From 509fa6293b4eecb037bb875cb2ff955d3e630724 Mon Sep 17 00:00:00 2001
From: jackleary <leary.jack@me.com>
Date: Mon, 20 Jan 2025 14:43:08 +0000
Subject: [PATCH 1/8] NRL-1268 update flatten func to traverse schema for all
 nested structs

---
 .../modules/glue/src/transformations.py       | 25 +++++++++++++------
 1 file changed, 17 insertions(+), 8 deletions(-)

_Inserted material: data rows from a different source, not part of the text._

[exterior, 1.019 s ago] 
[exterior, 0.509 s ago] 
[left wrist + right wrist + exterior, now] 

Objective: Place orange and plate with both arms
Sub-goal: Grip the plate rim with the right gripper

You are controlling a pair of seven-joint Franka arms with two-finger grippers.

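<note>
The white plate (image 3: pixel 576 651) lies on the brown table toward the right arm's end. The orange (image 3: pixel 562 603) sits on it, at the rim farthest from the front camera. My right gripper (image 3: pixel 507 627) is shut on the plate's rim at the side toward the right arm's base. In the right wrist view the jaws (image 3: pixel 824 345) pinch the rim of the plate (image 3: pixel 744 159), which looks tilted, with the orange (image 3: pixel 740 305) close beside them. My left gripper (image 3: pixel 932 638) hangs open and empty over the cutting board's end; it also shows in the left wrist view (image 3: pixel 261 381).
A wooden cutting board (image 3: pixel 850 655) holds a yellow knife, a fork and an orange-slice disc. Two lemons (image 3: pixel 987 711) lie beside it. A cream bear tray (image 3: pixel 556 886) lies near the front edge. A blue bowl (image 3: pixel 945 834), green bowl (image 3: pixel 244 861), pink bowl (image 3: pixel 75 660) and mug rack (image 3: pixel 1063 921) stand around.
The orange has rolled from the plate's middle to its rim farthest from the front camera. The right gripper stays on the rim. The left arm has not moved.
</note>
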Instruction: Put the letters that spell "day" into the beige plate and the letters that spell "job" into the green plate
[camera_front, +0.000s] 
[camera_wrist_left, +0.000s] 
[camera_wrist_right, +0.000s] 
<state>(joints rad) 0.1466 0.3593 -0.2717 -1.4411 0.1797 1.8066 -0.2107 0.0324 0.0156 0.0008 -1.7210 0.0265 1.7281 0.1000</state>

diff --git a/terraform/account-wide-infrastructure/modules/glue/src/transformations.py b/terraform/account-wide-infrastructure/modules/glue/src/transformations.py
index 64bb4abe6..625e26475 100644
--- a/terraform/account-wide-infrastructure/modules/glue/src/transformations.py
+++ b/terraform/account-wide-infrastructure/modules/glue/src/transformations.py
@@ -1,4 +1,4 @@
-from pyspark.sql.functions import to_timestamp
+from pyspark.sql.functions import col, to_timestamp
 from pyspark.sql.types import (
     BooleanType,
     StringType,
@@ -60,13 +60,22 @@
 
 
 def flatten_df(df):
-    cols = []
-    for c in df.dtypes:
-        if "struct" in c[1]:
-            nested_col = c[0]
-        else:
-            cols.append(c[0])
-    return df.select(*cols, f"{nested_col}.*")
+    def flatten(schema, prefix=""):
+        """
+        Recursively traverse the schema to extract all nested fields.
+        """
+        fields = []
+        for field in schema.fields:
+            name = f"{prefix}.{field.name}" if prefix else field.name
+            if isinstance(field.dataType, StructType):
+                fields += flatten(field.dataType, name)
+            else:
+                fields.append((name, field.name))
+        return fields
+
+    flat_columns = flatten(df.schema)
+
+    return df.select([col(c).alias(n) for c, n in flat_columns])
 
 
 def dtype_conversion(df):

From 0266f6e32d13d78be8c93583c055ada94d1b8198 Mon Sep 17 00:00:00 2001
From: jackleary <leary.jack@me.com>
Date: Mon, 20 Jan 2025 15:39:50 +0000
Subject: [PATCH 2/8] NRL-1268 update naimg convention of cols

---
 .../modules/glue/src/transformations.py                        | 3 ++-
 1 file changed, 2 insertions(+), 1 deletion(-)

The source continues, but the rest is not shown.